The mechanism by which body size affects renal parenchymal volume is unknown. Because additional glomeruli do not appear to form after birth, the increase in renal parenchymal volume with increasing body size during development results from nephron hypertrophy (8,20,27), presumably to meet increased metabolic demand. The decrease in RPV during weight loss in the obese subjects is consistent with this and indicates that renal parenchymal volume is dynamic. Although there were similar declines in RPV and BSA at 6 months, the greater decrease in RPV at 1 month suggests that food intake or metabolic rate rather than body size may affect renal parenchymal volume. While the decrease in RPV was greater than the loss of lean body mass at both 1 and 6 months, the pattern was similar.

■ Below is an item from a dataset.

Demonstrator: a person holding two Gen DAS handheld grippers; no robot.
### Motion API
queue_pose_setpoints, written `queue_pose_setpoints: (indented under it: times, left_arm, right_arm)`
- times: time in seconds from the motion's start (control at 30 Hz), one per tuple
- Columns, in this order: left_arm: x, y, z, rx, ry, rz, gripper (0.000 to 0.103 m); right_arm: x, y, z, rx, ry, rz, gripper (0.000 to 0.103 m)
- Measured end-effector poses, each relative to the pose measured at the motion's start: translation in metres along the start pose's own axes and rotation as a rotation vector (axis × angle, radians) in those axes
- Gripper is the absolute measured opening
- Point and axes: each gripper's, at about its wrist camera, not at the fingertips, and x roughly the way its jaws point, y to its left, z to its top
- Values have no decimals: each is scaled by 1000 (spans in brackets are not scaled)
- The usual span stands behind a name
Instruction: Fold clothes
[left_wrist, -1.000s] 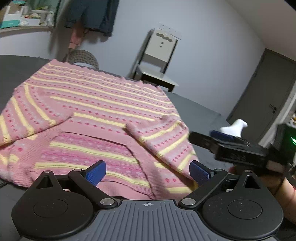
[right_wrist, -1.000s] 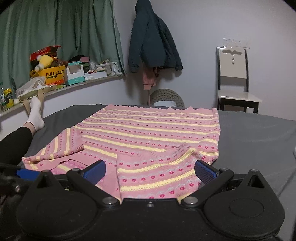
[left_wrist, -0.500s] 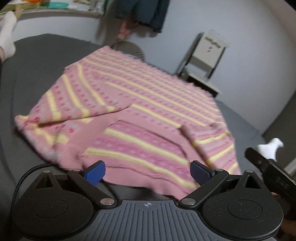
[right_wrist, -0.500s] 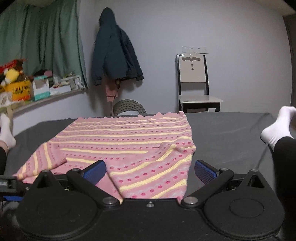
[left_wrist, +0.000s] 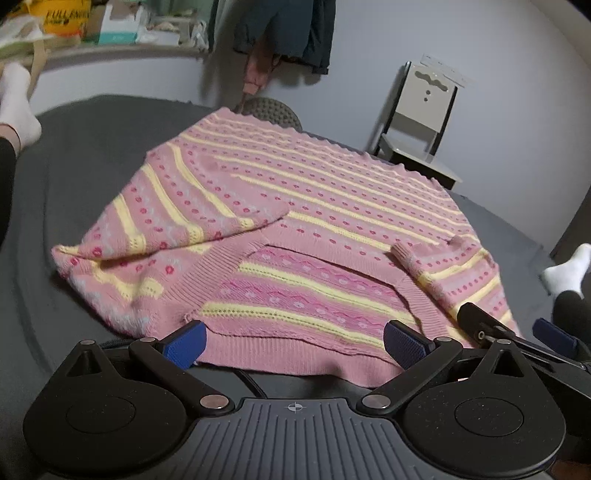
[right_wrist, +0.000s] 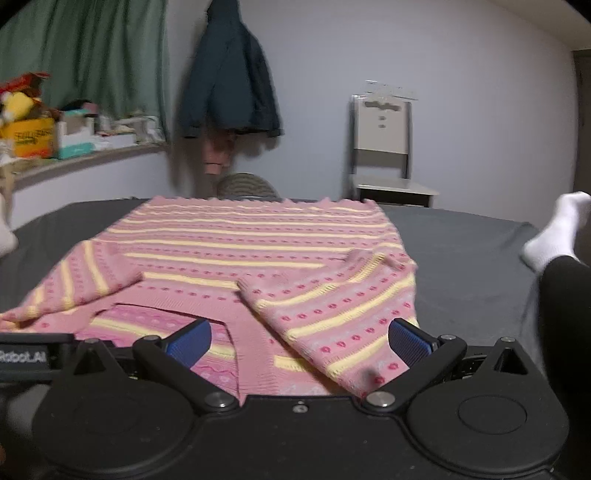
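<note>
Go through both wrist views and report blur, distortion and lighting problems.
Left wrist view: fisheye bends the shelf and chair; the sweater is mostly sharp, softer at its left edge; dim, even light. Right wrist view: motion blur smears the jacket and curtain; dark vignette in the corners; no glare.

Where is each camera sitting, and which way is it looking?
Left wrist view: sits on the left gripper, low at the pink sweater's collar end, facing a chair; its open fingers and both white socks show.
Right wrist view: sits on the right gripper, beside it, facing a hanging jacket; its open fingers and a socked foot show.
Both share sweater, chair, jacket, and each other's gripper.
</note>
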Motion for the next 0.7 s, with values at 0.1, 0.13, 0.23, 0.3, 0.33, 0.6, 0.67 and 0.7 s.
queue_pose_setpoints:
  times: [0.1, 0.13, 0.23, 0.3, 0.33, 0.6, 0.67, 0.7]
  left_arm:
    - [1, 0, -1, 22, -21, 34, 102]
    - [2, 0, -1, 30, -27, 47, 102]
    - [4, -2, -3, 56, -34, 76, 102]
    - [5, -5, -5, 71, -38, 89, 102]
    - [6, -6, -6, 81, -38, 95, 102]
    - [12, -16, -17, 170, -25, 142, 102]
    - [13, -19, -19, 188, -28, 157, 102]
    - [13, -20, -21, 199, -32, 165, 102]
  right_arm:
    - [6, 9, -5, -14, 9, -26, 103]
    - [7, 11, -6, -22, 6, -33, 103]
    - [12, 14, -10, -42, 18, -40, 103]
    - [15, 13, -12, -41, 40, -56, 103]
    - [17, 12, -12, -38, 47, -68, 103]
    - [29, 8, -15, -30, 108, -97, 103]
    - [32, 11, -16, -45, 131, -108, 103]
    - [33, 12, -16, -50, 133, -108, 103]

The results of this study also clarify the influence of gender on kidney size. The larger renal size in men has been shown in previous studies (21,28), but when differences in body size were taken into account, no effect of gender was observed in other studies (20,29). We found that renal parenchymal volume is significantly lower in women, even when differences in body surface area are accounted for. Less accurate measurements that did not exclude nonparenchymal tissue may have obscured this relationship in prior studies. Whether the effect of gender is due to a direct action of sex steroids on kidney growth or is secondary to differences in body composition, diet, or physical activity is unclear. Race did not influence renal parenchymal volume, which complements autopsy data showing no racial differences in kidney weight (20).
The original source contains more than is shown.